The Bare Essentials...of Moonshine

From IAGSDCWiki

(From an email sent by Kathy Yhip on 5/15/12 to John McKinstry and Allan Hurst.)


The Bare Essentials…of Moonshine


Phoenix 1991 – January – and even though it was supposed to be winter, the weather was beyond warm. We were fly-in virgins and like the rest of you at your first fly-in, spent every minute dancing that weekend.

Sometime on Saturday afternoon, the comment was made that we should just dance in the nude – after all it would be cooler. For those of you who’ve not partaken of Moonshine, it is decidedly not cooler to dance without clothes – all of that sweat (sorry “ladies” glow) needs to be absorbed or it just gets humid enough for a rainforest! Throughout the evening, the idea was mentioned to a few more people and the response was typically “wonder how much bail is in Arizona?” accompanied by laughter. By the end of the planned dance, nine people were willing to take the plunge and we’d managed to find a couple of brand new (unsuspecting) dancers who weren’t even through mainstream yet and didn’t necessarily want to participate but were willing to host our clandestine gathering. Wait… we’re forgetting something – oh yes, a caller! Enter...ta da! Bill Eyler. Bill was willing to risk his eyesight but his partner at the time insisted that Bill remain fully clothed. So… despite the somewhat “unusual” terms, we had ourselves a caller.

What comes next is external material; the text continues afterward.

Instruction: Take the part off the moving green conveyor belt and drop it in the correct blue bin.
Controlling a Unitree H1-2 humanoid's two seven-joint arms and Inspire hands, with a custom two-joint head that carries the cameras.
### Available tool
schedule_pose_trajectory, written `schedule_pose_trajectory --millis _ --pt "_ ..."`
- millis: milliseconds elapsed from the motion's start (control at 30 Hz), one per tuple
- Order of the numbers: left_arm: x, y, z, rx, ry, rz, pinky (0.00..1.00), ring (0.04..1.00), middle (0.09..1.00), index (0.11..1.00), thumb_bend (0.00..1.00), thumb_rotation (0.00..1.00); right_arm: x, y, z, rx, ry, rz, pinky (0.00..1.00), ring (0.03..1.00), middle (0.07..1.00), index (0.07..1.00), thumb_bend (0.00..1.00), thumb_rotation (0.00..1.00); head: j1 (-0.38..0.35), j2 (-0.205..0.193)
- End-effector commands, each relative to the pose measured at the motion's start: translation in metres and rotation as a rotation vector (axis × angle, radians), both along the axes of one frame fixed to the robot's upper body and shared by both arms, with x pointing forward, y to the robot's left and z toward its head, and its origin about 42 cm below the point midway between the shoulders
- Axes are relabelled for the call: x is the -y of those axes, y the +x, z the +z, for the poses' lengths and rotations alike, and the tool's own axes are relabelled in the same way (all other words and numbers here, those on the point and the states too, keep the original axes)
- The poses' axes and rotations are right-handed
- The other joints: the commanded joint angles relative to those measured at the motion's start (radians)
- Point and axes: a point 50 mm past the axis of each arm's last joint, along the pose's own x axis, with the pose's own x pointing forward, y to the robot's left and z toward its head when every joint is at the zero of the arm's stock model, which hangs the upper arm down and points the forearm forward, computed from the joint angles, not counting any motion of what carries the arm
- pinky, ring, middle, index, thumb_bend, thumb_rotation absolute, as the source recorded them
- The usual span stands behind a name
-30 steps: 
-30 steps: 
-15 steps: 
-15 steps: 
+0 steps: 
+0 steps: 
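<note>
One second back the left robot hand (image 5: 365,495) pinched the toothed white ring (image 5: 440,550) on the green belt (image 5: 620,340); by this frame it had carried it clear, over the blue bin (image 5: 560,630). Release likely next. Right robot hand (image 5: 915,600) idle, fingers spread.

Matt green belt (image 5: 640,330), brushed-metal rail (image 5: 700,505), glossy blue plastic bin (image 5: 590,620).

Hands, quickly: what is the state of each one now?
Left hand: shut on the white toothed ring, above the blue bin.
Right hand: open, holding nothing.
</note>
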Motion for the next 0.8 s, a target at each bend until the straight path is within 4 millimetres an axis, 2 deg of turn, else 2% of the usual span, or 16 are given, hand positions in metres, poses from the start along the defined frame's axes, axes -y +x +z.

On the way to the house, we lost 3 people. I’m not sure if alien abductions played a role – after all, from a space ship, the outskirts of Phoenix could resemble area 51 but… So, there we were, six relative strangers sitting around a living room fully clothed waiting for the caller and making slightly awkward small talk. Our hosts agreed to dance as long as we kept the level at basic just so that we could have our Moonshine– they really are the most accommodating hosts I have ever met.

Bill arrived and set up his sound equipment while the rest of us got ready. I believe I’m the only one who’d been to naturist events before. Lights were dimmed until you could barely see your own feet and some of the more modest members managed to disrobe behind the kitchen island. After the first time, the lights went back up for purely safety reasons – left allemands were a little “hit and miss” if you catch my drift! Three tips later, we were as comfortable sitting around chatting au naturel as we’d been earlier in the evening dancing with our clothes on.

The 1992 convention in Albuquerque was the first time that Moonshine became an official sanctioned tip. Bill Eyler, Kris Jensen, and Turtle-Bear were, I believe, the organizers of the event. I remember walking into the hall, BJ Dyer sprinting past me, headed for the mioe to call, while trying to shuck his jeans at the same time. It is a mystery how the man didn’t seriously injure himself! I also remember the crowd of people that headed towards the hall after the Honky Tonk contest was over. We knew we weren’t going to be able to accommodate everyone so they found us a bigger hall but we had to get there. Does anyone else remember the human chain of clothed dancers who wanted to participate, lining the passage between the new and old Moonshine halls, facing out, as the dancers who’d already been in the Moonshine Tip, scurried into the new hall with their clothes and shoes in hand? I think we started off with 6 squares in the first hall and ended up with twenty plus in the new hall.

Over the years, Moonshine Tips continue to offer a safe place for everyone to dance free of clothes if they so choose. It would not be possible without volunteers - callers like Anne Uebelacker, Vic Ceder, Todd Fellegy, Bill Eyler, and Kris Jensen, or without the security crew Judith, DC, Dana, Dee, Diana, Donna, Tim, Drew, Greg, and Laura. Thanks to everyone who’s helped out.

Bottoms up – see you on the dance floor soon. Yellow rocks!